- [TASK ITEM]: Please write out every line of the material exactly.

- [GIVEN INFORMATION]:
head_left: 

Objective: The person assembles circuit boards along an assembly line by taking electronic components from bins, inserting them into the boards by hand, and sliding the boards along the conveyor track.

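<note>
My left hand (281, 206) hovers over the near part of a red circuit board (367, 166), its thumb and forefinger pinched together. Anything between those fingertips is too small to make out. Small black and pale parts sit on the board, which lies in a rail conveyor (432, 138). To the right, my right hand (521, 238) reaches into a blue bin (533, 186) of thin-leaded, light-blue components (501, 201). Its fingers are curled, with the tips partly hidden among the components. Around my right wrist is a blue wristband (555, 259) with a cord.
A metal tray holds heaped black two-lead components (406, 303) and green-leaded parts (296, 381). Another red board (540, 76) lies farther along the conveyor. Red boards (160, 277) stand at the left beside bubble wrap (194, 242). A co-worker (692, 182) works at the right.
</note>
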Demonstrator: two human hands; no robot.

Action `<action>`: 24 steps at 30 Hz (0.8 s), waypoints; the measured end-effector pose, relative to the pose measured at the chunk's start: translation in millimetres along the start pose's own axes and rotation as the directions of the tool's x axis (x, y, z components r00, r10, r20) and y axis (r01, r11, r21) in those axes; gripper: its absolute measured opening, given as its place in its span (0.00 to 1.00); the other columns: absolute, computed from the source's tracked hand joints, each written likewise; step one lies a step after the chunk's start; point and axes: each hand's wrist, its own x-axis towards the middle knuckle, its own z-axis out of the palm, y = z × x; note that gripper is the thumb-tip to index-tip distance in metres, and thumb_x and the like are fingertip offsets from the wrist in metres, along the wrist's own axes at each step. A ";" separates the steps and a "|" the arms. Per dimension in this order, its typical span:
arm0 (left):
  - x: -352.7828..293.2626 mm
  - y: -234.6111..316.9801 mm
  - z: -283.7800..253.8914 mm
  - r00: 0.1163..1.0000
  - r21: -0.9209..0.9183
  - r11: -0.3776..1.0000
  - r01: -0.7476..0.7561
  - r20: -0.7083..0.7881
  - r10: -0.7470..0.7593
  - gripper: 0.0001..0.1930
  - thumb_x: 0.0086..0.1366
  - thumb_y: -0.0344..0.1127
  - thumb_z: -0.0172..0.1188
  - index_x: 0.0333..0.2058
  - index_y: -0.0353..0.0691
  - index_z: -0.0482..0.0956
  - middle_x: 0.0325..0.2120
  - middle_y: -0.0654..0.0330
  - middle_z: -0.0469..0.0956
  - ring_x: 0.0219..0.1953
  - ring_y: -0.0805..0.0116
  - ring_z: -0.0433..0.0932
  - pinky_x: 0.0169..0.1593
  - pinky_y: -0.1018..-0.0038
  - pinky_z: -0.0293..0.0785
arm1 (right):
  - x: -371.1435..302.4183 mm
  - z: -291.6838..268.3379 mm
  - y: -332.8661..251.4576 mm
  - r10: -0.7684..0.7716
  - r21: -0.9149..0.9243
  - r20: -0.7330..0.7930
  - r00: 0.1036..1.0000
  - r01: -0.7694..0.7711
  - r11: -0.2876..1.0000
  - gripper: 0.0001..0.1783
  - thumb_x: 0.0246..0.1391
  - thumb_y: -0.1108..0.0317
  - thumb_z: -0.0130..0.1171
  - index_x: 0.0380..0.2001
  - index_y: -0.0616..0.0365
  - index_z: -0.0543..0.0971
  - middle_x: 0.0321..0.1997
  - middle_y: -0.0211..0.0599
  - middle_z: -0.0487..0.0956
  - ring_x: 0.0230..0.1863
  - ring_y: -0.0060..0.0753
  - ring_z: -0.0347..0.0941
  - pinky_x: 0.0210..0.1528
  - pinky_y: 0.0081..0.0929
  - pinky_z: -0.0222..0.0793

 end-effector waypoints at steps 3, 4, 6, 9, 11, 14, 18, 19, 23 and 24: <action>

- [RESPONSE AREA]:
head_left: 

Objective: The person assembles circuit boards along an assembly line by taking electronic components from bins, inserting them into the boards by hand, and sliding the boards along the conveyor track.

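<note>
My left hand (281, 206) hovers over the near part of a red circuit board (367, 166), its thumb and forefinger pinched together. Anything between those fingertips is too small to make out. Small black and pale parts sit on the board, which lies in a rail conveyor (432, 138). To the right, my right hand (521, 238) reaches into a blue bin (533, 186) of thin-leaded, light-blue components (501, 201). Its fingers are curled, with the tips partly hidden among the components. Around my right wrist is a blue wristband (555, 259) with a cord.
A metal tray holds heaped black two-lead components (406, 303) and green-leaded parts (296, 381). Another red board (540, 76) lies farther along the conveyor. Red boards (160, 277) stand at the left beside bubble wrap (194, 242). A co-worker (692, 182) works at the right.
</note>
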Demonstrator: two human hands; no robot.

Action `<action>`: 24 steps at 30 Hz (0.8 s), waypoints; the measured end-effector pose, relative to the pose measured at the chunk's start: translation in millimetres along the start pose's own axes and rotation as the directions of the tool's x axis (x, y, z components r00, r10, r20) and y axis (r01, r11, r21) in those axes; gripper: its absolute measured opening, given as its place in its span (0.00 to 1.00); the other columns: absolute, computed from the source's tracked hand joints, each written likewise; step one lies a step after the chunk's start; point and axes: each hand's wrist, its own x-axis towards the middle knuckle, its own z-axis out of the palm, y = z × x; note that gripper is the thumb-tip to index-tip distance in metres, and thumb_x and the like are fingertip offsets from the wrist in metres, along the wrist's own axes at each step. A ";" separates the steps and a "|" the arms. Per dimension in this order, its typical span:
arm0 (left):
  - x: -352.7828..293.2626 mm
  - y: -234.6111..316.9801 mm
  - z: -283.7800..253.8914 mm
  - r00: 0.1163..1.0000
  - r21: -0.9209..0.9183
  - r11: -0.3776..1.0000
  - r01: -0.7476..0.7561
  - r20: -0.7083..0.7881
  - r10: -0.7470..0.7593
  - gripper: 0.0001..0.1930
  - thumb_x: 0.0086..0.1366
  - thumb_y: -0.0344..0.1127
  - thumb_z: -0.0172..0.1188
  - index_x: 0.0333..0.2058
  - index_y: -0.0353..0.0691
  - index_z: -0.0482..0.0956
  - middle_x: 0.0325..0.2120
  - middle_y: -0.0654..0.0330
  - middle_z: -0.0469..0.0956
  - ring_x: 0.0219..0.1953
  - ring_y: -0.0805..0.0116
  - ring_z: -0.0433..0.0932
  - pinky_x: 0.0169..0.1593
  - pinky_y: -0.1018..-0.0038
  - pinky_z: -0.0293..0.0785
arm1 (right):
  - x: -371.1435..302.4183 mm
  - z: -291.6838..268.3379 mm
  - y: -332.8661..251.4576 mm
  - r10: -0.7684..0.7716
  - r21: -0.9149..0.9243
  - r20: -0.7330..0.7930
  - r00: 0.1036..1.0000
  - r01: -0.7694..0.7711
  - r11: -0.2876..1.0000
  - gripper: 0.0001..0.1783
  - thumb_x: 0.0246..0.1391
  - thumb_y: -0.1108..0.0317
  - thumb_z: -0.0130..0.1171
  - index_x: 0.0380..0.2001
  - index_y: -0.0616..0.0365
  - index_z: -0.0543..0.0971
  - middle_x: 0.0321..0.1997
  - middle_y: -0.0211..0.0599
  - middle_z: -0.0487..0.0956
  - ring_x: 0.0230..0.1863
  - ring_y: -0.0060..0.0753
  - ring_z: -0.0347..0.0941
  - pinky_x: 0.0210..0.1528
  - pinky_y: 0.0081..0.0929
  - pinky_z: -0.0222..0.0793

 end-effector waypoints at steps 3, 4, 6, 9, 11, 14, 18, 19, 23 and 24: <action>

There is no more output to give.